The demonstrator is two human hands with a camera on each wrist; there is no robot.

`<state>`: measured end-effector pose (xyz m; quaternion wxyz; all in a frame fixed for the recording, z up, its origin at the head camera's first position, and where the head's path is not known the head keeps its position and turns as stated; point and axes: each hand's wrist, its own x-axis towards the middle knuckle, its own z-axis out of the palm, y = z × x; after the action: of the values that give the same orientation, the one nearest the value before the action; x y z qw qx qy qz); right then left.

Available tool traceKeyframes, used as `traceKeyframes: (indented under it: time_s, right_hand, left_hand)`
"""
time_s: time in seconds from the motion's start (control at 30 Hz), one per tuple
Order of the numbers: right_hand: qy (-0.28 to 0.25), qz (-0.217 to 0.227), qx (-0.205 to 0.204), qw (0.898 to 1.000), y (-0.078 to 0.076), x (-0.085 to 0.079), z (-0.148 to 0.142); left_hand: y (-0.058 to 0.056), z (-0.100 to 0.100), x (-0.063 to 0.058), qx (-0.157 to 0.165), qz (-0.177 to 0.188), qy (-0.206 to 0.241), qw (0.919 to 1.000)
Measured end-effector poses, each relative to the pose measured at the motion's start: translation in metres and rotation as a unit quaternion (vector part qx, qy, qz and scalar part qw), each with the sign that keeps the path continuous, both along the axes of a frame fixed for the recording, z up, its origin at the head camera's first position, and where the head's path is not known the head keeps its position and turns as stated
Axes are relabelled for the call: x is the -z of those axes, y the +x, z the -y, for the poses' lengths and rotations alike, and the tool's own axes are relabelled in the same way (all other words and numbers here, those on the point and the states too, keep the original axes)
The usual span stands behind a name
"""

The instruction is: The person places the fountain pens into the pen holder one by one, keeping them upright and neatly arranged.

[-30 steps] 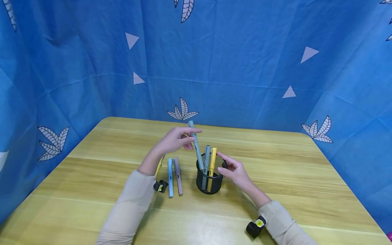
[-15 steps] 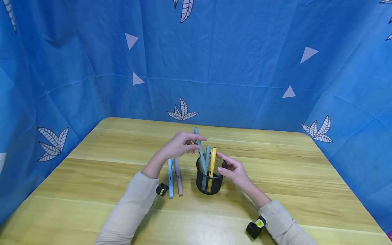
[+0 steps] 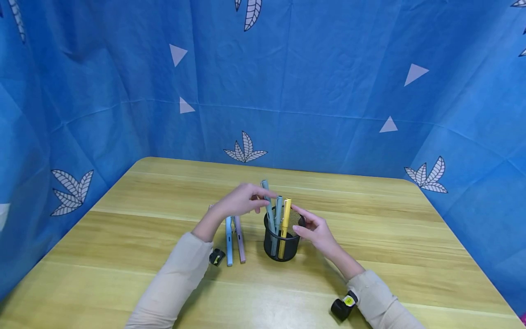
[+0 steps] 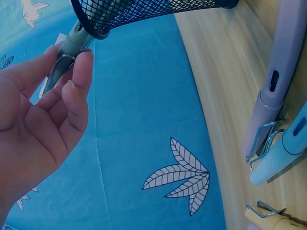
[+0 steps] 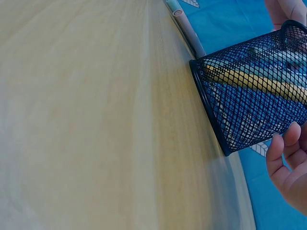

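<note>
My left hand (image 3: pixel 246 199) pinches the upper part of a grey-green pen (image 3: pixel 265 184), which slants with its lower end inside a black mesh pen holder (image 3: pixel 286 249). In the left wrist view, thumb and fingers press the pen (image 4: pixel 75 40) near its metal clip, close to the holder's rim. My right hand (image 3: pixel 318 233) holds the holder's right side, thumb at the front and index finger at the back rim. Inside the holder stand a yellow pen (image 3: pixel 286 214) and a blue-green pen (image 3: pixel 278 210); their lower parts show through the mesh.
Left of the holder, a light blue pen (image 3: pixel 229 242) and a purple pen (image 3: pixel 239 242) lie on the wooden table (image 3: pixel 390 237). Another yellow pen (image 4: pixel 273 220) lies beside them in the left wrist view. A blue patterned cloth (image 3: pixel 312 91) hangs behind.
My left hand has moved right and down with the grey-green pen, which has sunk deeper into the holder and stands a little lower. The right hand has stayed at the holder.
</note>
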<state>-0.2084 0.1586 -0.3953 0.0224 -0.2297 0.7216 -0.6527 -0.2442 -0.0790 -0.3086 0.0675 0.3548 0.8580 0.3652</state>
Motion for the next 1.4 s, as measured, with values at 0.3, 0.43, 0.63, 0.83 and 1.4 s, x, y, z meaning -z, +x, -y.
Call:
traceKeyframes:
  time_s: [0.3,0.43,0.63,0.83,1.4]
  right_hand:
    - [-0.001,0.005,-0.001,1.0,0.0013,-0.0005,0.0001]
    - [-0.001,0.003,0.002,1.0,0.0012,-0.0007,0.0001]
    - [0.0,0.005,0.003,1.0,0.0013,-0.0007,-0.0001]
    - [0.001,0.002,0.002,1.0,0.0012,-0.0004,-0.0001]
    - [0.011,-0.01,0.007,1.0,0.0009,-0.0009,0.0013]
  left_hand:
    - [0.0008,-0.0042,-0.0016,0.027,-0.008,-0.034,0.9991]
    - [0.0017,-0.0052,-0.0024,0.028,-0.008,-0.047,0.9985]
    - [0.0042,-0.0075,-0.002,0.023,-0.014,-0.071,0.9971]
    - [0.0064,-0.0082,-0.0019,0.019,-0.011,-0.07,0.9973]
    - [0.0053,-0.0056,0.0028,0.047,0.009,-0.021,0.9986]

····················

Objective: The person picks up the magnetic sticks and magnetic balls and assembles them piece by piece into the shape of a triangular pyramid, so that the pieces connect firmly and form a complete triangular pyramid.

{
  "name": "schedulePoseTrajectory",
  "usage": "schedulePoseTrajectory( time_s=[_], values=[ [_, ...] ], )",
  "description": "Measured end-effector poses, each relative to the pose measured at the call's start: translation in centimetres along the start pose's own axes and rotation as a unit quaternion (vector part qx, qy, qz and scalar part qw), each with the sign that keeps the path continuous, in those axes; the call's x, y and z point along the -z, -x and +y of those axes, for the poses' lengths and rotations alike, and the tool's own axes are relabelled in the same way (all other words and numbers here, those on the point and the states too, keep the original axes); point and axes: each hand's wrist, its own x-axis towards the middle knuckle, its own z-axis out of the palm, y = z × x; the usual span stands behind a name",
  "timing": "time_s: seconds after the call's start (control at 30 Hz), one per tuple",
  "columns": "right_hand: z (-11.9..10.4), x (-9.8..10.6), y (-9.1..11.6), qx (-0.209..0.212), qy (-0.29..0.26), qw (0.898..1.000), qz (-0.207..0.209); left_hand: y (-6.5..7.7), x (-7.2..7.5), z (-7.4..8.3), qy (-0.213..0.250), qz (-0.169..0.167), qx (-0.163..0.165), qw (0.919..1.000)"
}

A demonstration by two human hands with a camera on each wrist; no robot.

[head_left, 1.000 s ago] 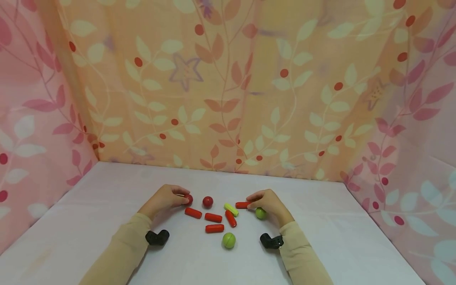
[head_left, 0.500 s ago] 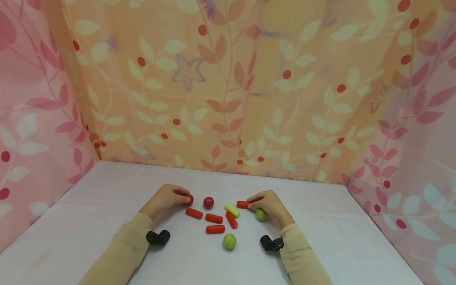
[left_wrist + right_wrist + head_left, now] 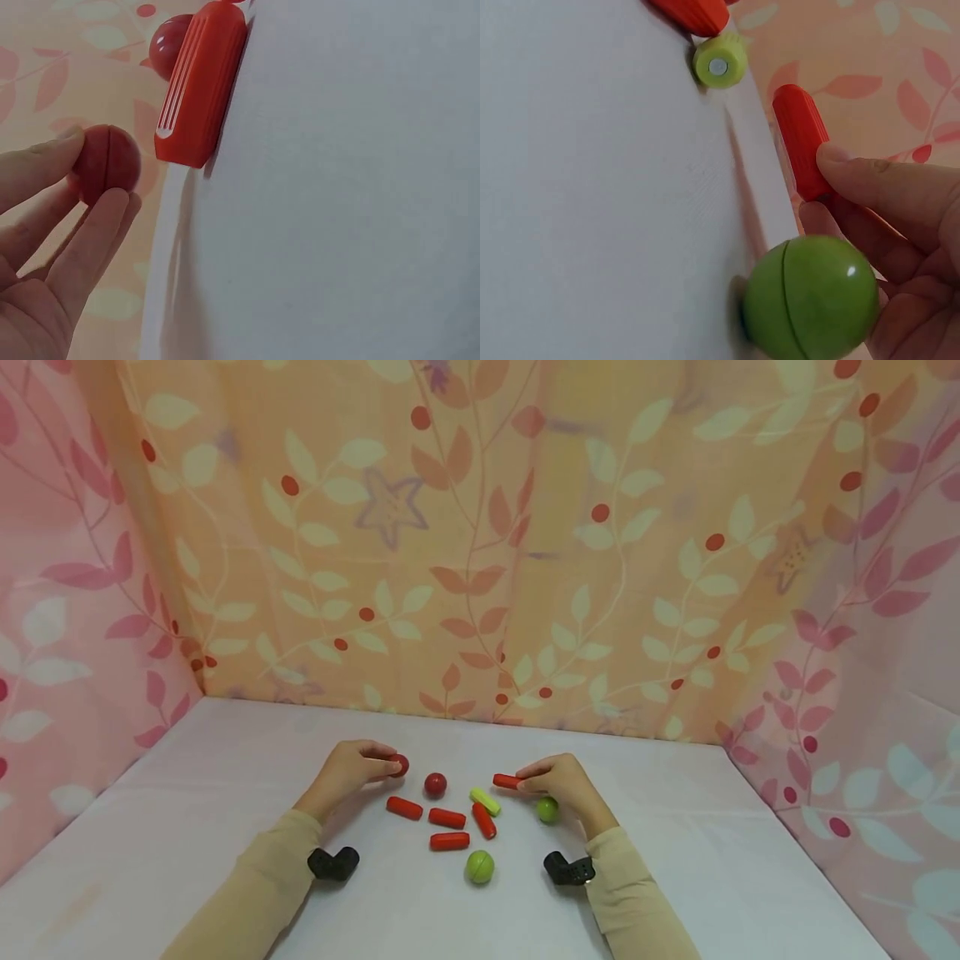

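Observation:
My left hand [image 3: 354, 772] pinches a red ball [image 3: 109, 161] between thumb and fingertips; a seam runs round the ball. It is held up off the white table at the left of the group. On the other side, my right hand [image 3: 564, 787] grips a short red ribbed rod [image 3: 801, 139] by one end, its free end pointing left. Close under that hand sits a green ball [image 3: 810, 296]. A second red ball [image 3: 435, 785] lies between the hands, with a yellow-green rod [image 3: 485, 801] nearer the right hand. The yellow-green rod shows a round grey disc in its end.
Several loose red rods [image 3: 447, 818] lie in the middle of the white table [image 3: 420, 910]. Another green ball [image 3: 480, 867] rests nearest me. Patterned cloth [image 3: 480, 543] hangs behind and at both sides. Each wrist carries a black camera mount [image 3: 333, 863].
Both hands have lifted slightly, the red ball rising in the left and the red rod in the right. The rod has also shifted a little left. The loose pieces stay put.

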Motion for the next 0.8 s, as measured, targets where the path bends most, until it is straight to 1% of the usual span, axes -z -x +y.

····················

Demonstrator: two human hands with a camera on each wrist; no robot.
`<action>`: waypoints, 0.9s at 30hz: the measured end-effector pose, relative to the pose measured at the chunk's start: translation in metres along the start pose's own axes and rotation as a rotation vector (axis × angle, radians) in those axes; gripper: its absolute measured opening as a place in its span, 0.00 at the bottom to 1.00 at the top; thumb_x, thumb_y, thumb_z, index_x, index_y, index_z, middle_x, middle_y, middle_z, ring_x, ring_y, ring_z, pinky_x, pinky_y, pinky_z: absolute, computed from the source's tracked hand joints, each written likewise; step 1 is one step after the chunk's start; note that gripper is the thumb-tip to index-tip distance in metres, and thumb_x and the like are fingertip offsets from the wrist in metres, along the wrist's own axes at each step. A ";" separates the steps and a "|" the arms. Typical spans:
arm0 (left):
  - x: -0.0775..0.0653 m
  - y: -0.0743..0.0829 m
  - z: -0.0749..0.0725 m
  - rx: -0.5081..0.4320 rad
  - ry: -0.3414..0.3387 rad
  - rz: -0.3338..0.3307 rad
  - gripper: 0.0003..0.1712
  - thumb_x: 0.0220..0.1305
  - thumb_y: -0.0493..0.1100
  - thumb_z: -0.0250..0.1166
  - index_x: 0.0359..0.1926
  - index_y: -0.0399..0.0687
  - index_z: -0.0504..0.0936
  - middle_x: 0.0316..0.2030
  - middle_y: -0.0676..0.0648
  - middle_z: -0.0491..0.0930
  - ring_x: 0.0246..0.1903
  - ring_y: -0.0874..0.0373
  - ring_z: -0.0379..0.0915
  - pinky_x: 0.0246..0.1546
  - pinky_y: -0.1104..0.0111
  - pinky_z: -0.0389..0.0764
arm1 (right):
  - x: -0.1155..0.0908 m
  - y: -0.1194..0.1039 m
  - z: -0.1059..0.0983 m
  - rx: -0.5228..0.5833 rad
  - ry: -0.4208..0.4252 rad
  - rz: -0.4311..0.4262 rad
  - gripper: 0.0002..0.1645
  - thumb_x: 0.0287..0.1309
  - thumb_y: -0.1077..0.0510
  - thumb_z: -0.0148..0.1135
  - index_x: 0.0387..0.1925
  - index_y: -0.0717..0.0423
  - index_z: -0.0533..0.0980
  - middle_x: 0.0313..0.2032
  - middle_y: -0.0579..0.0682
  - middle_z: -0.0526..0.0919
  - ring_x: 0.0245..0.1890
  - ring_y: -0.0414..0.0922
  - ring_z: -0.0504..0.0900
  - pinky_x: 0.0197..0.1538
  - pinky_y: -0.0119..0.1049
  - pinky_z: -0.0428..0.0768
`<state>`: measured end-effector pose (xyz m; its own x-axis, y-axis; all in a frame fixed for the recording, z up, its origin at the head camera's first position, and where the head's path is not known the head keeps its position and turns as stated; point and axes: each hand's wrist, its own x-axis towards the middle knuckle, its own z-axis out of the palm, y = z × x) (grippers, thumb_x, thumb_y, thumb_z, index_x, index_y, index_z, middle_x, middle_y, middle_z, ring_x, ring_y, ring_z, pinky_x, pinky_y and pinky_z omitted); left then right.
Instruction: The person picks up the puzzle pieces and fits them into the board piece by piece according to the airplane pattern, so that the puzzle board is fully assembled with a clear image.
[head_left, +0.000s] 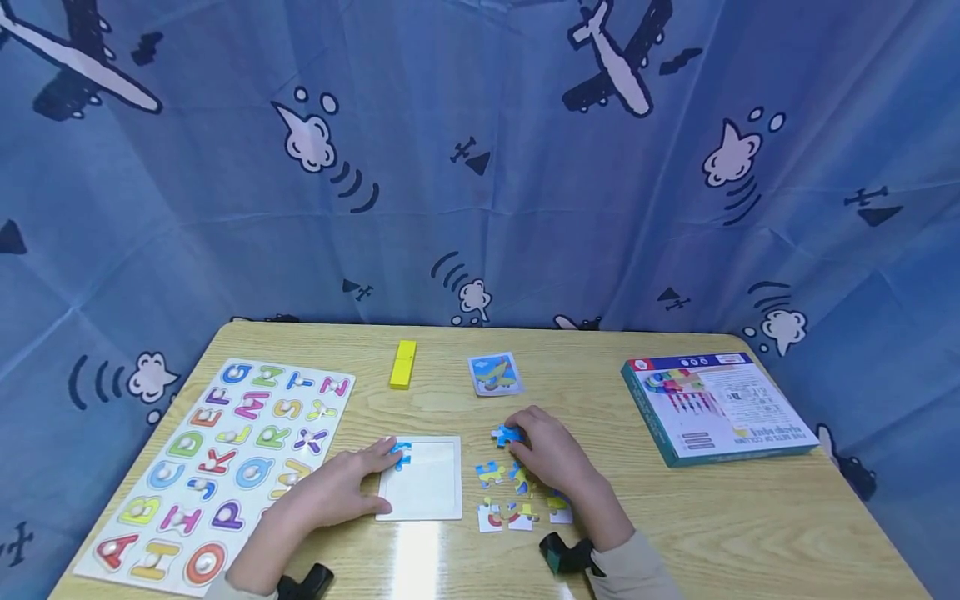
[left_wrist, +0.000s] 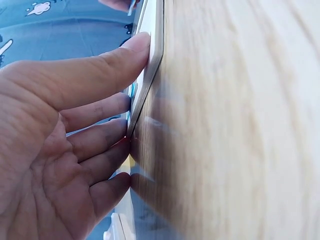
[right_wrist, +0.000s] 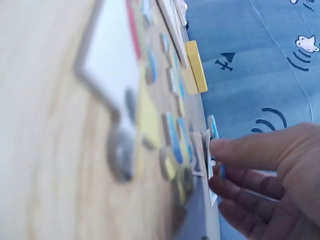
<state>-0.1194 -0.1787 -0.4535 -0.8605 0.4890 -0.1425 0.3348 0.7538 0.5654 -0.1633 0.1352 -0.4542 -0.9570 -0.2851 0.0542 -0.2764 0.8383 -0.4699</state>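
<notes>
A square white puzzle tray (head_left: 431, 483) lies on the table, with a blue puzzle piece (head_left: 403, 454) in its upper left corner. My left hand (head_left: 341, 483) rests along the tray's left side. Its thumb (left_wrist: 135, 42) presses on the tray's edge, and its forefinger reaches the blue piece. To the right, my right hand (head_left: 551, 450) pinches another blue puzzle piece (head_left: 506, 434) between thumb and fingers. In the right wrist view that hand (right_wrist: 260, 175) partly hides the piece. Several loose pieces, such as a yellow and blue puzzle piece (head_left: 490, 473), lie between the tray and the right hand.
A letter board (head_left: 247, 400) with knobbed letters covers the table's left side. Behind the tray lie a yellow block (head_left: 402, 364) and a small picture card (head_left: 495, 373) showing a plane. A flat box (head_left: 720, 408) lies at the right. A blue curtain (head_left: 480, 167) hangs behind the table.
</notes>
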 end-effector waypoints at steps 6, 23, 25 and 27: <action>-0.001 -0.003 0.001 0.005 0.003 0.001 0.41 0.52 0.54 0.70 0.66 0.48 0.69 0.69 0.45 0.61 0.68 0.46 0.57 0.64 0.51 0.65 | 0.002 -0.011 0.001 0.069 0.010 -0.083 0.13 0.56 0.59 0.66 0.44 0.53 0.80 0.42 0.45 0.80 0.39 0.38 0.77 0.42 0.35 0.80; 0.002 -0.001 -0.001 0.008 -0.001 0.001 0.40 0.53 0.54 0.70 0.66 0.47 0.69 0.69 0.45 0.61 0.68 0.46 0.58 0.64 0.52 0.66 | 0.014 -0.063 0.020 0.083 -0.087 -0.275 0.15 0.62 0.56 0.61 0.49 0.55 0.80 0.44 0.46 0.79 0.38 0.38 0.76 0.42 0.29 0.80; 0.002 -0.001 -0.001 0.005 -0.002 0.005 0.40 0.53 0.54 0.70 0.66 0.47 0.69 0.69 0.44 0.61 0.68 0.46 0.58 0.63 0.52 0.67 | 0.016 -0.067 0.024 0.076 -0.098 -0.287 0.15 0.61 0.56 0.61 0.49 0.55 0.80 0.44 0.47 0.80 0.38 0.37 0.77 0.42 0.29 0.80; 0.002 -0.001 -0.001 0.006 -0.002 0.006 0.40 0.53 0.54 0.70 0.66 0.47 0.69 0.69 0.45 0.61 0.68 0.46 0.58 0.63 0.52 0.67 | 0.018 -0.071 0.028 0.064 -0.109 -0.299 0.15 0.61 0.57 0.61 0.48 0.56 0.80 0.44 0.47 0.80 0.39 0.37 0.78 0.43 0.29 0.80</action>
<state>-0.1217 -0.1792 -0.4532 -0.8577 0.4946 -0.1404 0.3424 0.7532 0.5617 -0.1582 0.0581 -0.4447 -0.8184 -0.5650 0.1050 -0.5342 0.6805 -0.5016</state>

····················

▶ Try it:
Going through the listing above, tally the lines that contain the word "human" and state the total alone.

▶ Response to this exercise:
3